* _What is needed_
All records must be restated word for word.

═════ Information given ═════

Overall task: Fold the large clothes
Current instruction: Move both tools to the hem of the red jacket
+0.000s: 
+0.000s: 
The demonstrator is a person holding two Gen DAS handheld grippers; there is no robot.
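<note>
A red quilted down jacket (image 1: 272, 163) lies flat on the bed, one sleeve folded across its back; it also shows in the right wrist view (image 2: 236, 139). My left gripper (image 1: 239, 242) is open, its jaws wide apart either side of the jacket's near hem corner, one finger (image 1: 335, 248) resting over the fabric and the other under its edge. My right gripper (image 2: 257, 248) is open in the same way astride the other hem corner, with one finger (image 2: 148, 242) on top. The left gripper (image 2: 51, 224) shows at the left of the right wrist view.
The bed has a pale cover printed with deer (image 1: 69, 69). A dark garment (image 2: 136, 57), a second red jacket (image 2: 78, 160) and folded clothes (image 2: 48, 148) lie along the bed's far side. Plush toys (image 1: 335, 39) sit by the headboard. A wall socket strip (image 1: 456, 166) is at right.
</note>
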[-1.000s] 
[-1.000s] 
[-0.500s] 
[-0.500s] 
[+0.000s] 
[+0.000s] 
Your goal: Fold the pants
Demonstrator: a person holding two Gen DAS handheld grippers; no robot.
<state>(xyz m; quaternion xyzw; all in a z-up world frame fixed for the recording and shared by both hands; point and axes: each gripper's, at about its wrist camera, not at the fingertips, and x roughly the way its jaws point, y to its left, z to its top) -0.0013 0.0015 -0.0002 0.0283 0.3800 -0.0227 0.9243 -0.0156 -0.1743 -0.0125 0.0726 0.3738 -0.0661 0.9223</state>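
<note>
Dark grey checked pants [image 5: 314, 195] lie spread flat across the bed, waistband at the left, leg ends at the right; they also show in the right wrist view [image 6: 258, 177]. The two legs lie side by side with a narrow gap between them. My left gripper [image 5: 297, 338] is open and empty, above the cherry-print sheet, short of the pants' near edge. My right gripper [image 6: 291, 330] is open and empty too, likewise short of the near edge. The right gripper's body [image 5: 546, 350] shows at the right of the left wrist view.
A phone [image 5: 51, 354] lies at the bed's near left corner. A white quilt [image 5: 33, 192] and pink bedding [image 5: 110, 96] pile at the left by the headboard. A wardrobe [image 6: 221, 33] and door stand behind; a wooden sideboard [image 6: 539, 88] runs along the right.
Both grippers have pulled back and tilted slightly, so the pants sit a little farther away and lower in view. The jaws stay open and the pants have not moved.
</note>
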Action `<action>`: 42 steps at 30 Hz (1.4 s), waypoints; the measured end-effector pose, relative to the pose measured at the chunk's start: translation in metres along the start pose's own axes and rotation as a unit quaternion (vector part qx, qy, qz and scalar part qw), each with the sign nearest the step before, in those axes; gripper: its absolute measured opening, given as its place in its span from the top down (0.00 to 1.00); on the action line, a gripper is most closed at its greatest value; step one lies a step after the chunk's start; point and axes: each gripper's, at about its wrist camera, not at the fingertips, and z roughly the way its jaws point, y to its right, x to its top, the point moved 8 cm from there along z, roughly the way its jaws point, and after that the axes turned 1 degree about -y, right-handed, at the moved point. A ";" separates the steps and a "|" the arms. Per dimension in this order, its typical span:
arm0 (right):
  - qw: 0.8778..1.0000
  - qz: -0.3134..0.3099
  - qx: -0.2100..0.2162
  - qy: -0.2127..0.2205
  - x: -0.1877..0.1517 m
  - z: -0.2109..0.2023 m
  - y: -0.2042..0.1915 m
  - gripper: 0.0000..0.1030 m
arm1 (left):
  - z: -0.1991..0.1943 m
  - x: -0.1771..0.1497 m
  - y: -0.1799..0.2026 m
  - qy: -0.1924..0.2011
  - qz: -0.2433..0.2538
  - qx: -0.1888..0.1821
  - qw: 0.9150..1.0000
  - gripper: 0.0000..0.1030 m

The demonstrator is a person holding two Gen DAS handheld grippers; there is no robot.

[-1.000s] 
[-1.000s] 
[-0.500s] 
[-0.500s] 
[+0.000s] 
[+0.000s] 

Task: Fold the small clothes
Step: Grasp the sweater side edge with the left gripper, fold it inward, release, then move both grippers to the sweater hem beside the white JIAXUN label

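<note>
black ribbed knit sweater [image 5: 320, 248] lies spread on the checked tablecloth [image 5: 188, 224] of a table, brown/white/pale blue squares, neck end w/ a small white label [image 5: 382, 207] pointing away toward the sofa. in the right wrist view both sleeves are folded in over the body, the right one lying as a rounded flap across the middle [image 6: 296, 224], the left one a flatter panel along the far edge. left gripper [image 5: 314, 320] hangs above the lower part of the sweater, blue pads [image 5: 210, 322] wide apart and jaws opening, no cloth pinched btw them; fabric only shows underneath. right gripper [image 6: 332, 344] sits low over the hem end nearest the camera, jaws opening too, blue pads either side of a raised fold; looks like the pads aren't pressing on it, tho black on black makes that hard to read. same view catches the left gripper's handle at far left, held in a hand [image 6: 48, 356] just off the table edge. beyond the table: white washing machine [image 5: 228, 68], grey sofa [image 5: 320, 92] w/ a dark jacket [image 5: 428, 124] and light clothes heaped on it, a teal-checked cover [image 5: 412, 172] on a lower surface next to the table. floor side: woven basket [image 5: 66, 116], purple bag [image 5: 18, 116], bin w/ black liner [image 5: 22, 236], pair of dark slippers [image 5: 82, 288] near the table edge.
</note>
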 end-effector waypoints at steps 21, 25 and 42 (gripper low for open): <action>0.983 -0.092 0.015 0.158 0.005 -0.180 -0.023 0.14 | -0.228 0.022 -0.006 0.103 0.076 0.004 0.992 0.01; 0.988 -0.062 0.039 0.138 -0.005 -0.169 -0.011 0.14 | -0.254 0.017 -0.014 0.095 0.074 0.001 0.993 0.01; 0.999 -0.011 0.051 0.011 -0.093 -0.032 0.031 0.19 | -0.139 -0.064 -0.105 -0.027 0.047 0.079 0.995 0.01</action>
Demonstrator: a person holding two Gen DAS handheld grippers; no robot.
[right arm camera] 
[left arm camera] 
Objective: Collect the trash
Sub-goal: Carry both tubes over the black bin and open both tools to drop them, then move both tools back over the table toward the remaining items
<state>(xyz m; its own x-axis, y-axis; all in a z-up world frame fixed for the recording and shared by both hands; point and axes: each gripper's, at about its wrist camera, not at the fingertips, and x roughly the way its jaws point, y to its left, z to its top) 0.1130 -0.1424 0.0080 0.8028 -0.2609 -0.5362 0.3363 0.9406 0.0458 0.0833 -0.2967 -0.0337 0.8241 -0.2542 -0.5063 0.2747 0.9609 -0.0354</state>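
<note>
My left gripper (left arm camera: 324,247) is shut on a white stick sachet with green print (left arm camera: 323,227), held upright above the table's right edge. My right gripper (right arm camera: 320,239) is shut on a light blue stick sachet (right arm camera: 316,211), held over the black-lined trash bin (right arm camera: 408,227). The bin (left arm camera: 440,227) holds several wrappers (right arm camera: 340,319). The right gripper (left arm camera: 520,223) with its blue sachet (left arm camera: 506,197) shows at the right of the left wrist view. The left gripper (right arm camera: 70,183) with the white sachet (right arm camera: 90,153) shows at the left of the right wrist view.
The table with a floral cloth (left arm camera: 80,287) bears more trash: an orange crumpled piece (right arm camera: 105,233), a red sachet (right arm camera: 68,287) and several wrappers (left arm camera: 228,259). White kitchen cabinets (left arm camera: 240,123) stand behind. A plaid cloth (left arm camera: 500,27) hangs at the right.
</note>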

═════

* _Exercise answer_
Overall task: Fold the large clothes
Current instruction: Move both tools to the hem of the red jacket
+0.000s: 
+0.000s: 
The demonstrator is a person holding two Gen DAS handheld grippers; there is no robot.
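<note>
A red quilted down jacket (image 1: 272, 163) lies flat on the bed, one sleeve folded across its back; it also shows in the right wrist view (image 2: 236, 139). My left gripper (image 1: 239, 242) is open, its jaws wide apart either side of the jacket's near hem corner, one finger (image 1: 335, 248) resting over the fabric and the other under its edge. My right gripper (image 2: 257, 248) is open in the same way astride the other hem corner, with one finger (image 2: 148, 242) on top. The left gripper (image 2: 51, 224) shows at the left of the right wrist view.
The bed has a pale cover printed with deer (image 1: 69, 69). A dark garment (image 2: 136, 57), a second red jacket (image 2: 78, 160) and folded clothes (image 2: 48, 148) lie along the bed's far side. Plush toys (image 1: 335, 39) sit by the headboard. A wall socket strip (image 1: 456, 166) is at right.
</note>
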[-1.000s] 
[-1.000s] 
[-0.500s] 
[-0.500s] 
[+0.000s] 
[+0.000s] 
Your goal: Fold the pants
Demonstrator: a person holding two Gen DAS handheld grippers; no robot.
<state>(xyz m; quaternion xyzw; all in a z-up world frame fixed for the recording and shared by both hands; point and axes: each gripper's, at about its wrist camera, not at the fingertips, and x roughly the way its jaws point, y to its left, z to its top) -0.0013 0.0015 -0.0002 0.0283 0.3800 -0.0227 0.9243 -0.0156 -0.1743 -0.0125 0.0726 0.3738 -0.0661 0.9223</state>
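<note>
Dark grey checked pants [image 5: 314, 195] lie spread flat across the bed, waistband at the left, leg ends at the right; they also show in the right wrist view [image 6: 258, 177]. The two legs lie side by side with a narrow gap between them. My left gripper [image 5: 297, 338] is open and empty, above the cherry-print sheet, short of the pants' near edge. My right gripper [image 6: 291, 330] is open and empty too, likewise short of the near edge. The right gripper's body [image 5: 546, 350] shows at the right of the left wrist view.
A phone [image 5: 51, 354] lies at the bed's near left corner. A white quilt [image 5: 33, 192] and pink bedding [image 5: 110, 96] pile at the left by the headboard. A wardrobe [image 6: 221, 33] and door stand behind; a wooden sideboard [image 6: 539, 88] runs along the right.
Both grippers have pulled back and tilted slightly, so the pants sit a little farther away and lower in view. The jaws stay open and the pants have not moved.
</note>
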Action `<action>`: 42 steps at 30 Hz (1.4 s), waypoints; the measured end-effector pose, relative to the pose measured at the chunk's start: translation in metres along the start pose's own axes and rotation as a unit quaternion (vector part qx, qy, qz and scalar part qw), each with the sign nearest the step before, in those axes; gripper: its absolute measured opening, given as its place in its span from the top down (0.00 to 1.00); on the action line, a gripper is most closed at its greatest value; step one lies a step after the chunk's start; point and axes: each gripper's, at about its wrist camera, not at the fingertips, and z roughly the way its jaws point, y to its right, x to its top, the point moved 8 cm from there along z, roughly the way its jaws point, and after that the axes turned 1 degree about -y, right-handed, at the moved point. A ";" separates the steps and a "|" the arms. Per dimension in this order, its typical span:
arm0 (right):
  - qw: 0.8778..1.0000
  - qz: -0.3134..0.3099
  - qx: -0.2100..0.2162
  - qy: -0.2127..0.2205
  - x: -0.1877..0.1517 m
  - z: -0.2109..0.2023 m
  - y: -0.2042..0.1915 m
  - gripper: 0.0000..0.1030 m
arm1 (left):
  - z: -0.1991..0.1943 m
  - x: -0.1771..0.1497 m
  - y: -0.1799..0.2026 m
  - qy: -0.1924..0.2011
  - qz: -0.2433..0.2538
  - qx: -0.1888..0.1821
  - qw: 0.9150..1.0000
  - gripper: 0.0000..0.1030 m

The demonstrator is a person holding two Gen DAS handheld grippers; there is no robot.

[-1.000s] 
[-1.000s] 
[-0.500s] 
[-0.500s] 
[+0.000s] 
[+0.000s] 

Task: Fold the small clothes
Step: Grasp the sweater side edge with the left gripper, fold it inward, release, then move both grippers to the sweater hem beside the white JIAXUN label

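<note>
black ribbed knit sweater [image 5: 320, 248] lies spread on the checked tablecloth [image 5: 188, 224] of a table, brown/white/pale blue squares, neck end w/ a small white label [image 5: 382, 207] pointing away toward the sofa. in the right wrist view both sleeves are folded in over the body, the right one lying as a rounded flap across the middle [image 6: 296, 224], the left one a flatter panel along the far edge. left gripper [image 5: 314, 320] hangs above the lower part of the sweater, blue pads [image 5: 210, 322] wide apart and jaws opening, no cloth pinched btw them; fabric only shows underneath. right gripper [image 6: 332, 344] sits low over the hem end nearest the camera, jaws opening too, blue pads either side of a raised fold; looks like the pads aren't pressing on it, tho black on black makes that hard to read. same view catches the left gripper's handle at far left, held in a hand [image 6: 48, 356] just off the table edge. beyond the table: white washing machine [image 5: 228, 68], grey sofa [image 5: 320, 92] w/ a dark jacket [image 5: 428, 124] and light clothes heaped on it, a teal-checked cover [image 5: 412, 172] on a lower surface next to the table. floor side: woven basket [image 5: 66, 116], purple bag [image 5: 18, 116], bin w/ black liner [image 5: 22, 236], pair of dark slippers [image 5: 82, 288] near the table edge.
</note>
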 end-effector waypoints at steps 21, 25 and 42 (gripper low for open): <action>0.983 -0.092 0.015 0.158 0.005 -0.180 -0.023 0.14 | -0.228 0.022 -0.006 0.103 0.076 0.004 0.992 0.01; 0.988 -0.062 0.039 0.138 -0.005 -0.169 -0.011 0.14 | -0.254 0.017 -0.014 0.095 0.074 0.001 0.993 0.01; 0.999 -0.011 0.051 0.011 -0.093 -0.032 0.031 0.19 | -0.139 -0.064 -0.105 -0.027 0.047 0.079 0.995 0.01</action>
Demonstrator: a person holding two Gen DAS handheld grippers; no robot.
[right arm camera] 
[left arm camera] 
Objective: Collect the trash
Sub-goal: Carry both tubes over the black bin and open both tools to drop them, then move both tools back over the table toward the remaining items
<state>(xyz m; its own x-axis, y-axis; all in a z-up world frame fixed for the recording and shared by both hands; point and axes: each gripper's, at about its wrist camera, not at the fingertips, and x roughly the way its jaws point, y to its left, z to its top) 0.1130 -0.1424 0.0080 0.8028 -0.2609 -0.5362 0.3363 0.9406 0.0458 0.0833 -0.2967 -0.0337 0.8241 -0.2542 -0.5063 0.2747 0.9609 -0.0354</state>
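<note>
My left gripper (left arm camera: 324,247) is shut on a white stick sachet with green print (left arm camera: 323,227), held upright above the table's right edge. My right gripper (right arm camera: 320,239) is shut on a light blue stick sachet (right arm camera: 316,211), held over the black-lined trash bin (right arm camera: 408,227). The bin (left arm camera: 440,227) holds several wrappers (right arm camera: 340,319). The right gripper (left arm camera: 520,223) with its blue sachet (left arm camera: 506,197) shows at the right of the left wrist view. The left gripper (right arm camera: 70,183) with the white sachet (right arm camera: 90,153) shows at the left of the right wrist view.
The table with a floral cloth (left arm camera: 80,287) bears more trash: an orange crumpled piece (right arm camera: 105,233), a red sachet (right arm camera: 68,287) and several wrappers (left arm camera: 228,259). White kitchen cabinets (left arm camera: 240,123) stand behind. A plaid cloth (left arm camera: 500,27) hangs at the right.
</note>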

The answer has been written out completely.